Updated: Jul 21
In an interview via Zoom, Dr Will Brooks explains why he makes his book easy reading for even the lay leader who is involved in some form of cross cultural work…
By Stephen Ng
In a multicultural society like Malaysia, it is easy to overlook the cultural barriers that exist, especially when they appear invisible.
Bible interpretation becomes difficult when it has to be done cross-culturally. This is what Dr Will Brooks hopes to enlighten his readers through his newly-published title, `Interpreting Scripture across Cultures.’
During an interview with Christianity Malaysia from his home in the United States of America, Dr Brooks whipped up a simple illustration to explain why he decided to write the book.
Illustrations Good Yet Simple
Two young men meet up for a Bible study. One a Chinese, let’s call him Kay Chong; the other an Indian brother, Jayaseelan, whom Kay Chong has just brought to Christ.

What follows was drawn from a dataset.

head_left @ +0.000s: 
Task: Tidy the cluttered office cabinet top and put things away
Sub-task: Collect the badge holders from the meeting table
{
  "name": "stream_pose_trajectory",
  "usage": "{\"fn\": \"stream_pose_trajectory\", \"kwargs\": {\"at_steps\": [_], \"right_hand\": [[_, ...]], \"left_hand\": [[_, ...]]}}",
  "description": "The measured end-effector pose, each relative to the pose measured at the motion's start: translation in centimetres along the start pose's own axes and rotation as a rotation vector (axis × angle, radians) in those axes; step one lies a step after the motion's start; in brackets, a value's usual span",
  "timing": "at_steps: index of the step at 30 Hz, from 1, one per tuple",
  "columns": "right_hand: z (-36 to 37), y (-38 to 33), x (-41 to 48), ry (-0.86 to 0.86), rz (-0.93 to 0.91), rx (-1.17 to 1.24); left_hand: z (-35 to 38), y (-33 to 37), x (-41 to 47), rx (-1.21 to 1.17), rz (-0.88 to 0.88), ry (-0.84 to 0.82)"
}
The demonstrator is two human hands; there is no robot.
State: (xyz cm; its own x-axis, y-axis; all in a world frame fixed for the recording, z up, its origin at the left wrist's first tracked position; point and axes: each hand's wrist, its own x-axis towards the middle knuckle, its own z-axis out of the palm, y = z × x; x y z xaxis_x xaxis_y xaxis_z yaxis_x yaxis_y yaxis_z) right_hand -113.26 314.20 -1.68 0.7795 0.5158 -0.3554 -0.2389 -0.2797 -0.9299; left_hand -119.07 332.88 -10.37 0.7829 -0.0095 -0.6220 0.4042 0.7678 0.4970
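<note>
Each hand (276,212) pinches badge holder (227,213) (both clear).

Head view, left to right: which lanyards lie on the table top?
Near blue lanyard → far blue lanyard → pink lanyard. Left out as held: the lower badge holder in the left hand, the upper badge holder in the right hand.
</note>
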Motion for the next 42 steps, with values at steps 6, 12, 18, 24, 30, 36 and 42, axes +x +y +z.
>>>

Their first Bible study session is on a well-known Bible verse, John 3:16. Among others, they are to discuss the concept of eternal life over lunch break.
Both Kay Chong and Jayaseelan have grown up together in the same school, and now, both are graduates from the same university. They happen to work in the same company. There was free flow communication between the two buddies, as both speak fluent English.
However, there are still the invisible barriers that Kay Chong need to be fully aware of and overcome, before he can explain effectively the concept of `eternal life’ to Jayaseelan. Why?
Dr Brooks explains, “Both Kay Chong and Jayaseelan may be culturally Malaysian, with a Western education, and both may be wearing pants and t-shirts, but what is often overlooked is that both of them have two totally distinct worldviews and value systems.”
“Therefore, in order for Jayaseelan to fully understand the concept of eternal life the way it was intended by the apostle John, who wrote the gospel of John, Kay Chong has to first understand the Hindu worldview about reincarnation. ‘Eternal life’ may mean life spent with Jesus in Heaven for Kay Chong, but Jayaseelan, with his presuppositions in reincarnation, may still be struggling with the concept of eternal life. This is why Bible interpretation needs to be handled carefully especially when it involves a second or third culture.”
This is among the few reasons why Dr Brooks decided to write this book. “Everywhere, not only in Malaysia but in other parts of the region, Christian leaders need to understand how to carry out Bible interpretation cross culturally,” he says. “If we ignore the existence of a different culture at play on the other person, interpretation of the Bible does get tricky.”
Throughout his 200-page book, Dr Brooks uses popular writing style to explain the concept of cross-cultural hermeneutics which, for the sake of lay leaders, he uses the term, ‘Bible interpretation.’ This makes an academic book like his so much easier to read. If not because he is professor of Contextual Theology at a seminary in Asia, he could easily pass as a novelist.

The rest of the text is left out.